As with SPF and DKIM, DMARC reports results as "pass" or "fail". To
get a DMARC result of "pass", a pass from either SPF or DKIM is
required. In addition, the passed domain can be "aligned" with the
RFC5322.From domain in one of two modes - "relaxed" or "strict". The
mode is expressed in the domain's DMARC policy record. Domains are
said to be "in relaxed alignment" if they have the same
"Organizational Domain", which is the domain at the top of the domain
hierarchy for the RFC5322.From domain while having the same
administrative authority as the RFC5322.From domain. Domains are "in
strict alignment" if and only if they are identical.

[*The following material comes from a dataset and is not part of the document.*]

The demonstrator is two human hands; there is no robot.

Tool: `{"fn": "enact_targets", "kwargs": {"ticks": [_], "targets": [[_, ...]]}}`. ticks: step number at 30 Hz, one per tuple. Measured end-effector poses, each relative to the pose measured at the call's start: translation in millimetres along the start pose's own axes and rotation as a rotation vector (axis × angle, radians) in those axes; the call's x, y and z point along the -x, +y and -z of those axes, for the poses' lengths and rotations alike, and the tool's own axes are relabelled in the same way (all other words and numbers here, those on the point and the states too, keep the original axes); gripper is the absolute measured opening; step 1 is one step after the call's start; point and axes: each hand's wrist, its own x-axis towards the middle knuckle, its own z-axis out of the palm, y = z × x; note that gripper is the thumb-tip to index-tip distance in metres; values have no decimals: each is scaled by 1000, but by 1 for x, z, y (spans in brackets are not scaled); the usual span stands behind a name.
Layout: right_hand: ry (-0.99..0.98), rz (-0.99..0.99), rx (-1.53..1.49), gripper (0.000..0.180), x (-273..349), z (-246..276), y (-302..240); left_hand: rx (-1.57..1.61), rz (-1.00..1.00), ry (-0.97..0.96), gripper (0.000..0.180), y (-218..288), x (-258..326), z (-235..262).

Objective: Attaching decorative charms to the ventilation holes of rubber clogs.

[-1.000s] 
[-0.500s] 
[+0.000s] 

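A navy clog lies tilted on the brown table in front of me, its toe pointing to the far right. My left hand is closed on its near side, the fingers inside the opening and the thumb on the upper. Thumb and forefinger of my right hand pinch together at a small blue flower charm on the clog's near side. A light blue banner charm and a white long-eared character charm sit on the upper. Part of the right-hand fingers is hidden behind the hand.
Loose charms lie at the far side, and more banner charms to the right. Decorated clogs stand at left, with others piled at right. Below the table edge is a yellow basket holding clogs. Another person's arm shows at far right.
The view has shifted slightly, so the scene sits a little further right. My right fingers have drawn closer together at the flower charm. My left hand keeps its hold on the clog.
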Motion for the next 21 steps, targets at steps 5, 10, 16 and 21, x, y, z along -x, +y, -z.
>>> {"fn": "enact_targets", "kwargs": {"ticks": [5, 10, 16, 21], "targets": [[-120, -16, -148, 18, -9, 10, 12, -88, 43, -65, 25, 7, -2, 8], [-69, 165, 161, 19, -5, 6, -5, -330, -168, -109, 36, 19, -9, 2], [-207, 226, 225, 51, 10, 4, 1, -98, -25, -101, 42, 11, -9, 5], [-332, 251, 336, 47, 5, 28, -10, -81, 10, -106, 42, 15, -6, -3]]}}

A DMARC pass indicates only that the RFC5322.From domain has been
authenticated for that message. Authentication does not carry an
explicit or implicit value assertion about that message or about the
Domain Owner. Furthermore, a mail-receiving organization that
performs DMARC verification can choose to honor the Domain Owner's
requested message handling for authentication failures, but it is not
required to do so; it might choose different actions entirely.
For a mail-receiving organization supporting DMARC, a message that
passes verification is part of a message stream reliably associated
with the RFC5322.From field Domain Owner. Therefore, reputation
assessment of that stream by the mail-receiving organization can
assume the use of that domain in the RFC5322.From field is
authorized. A message that fails this verification is not
necessarily associated with the Domain Owner's domain and its
reputation.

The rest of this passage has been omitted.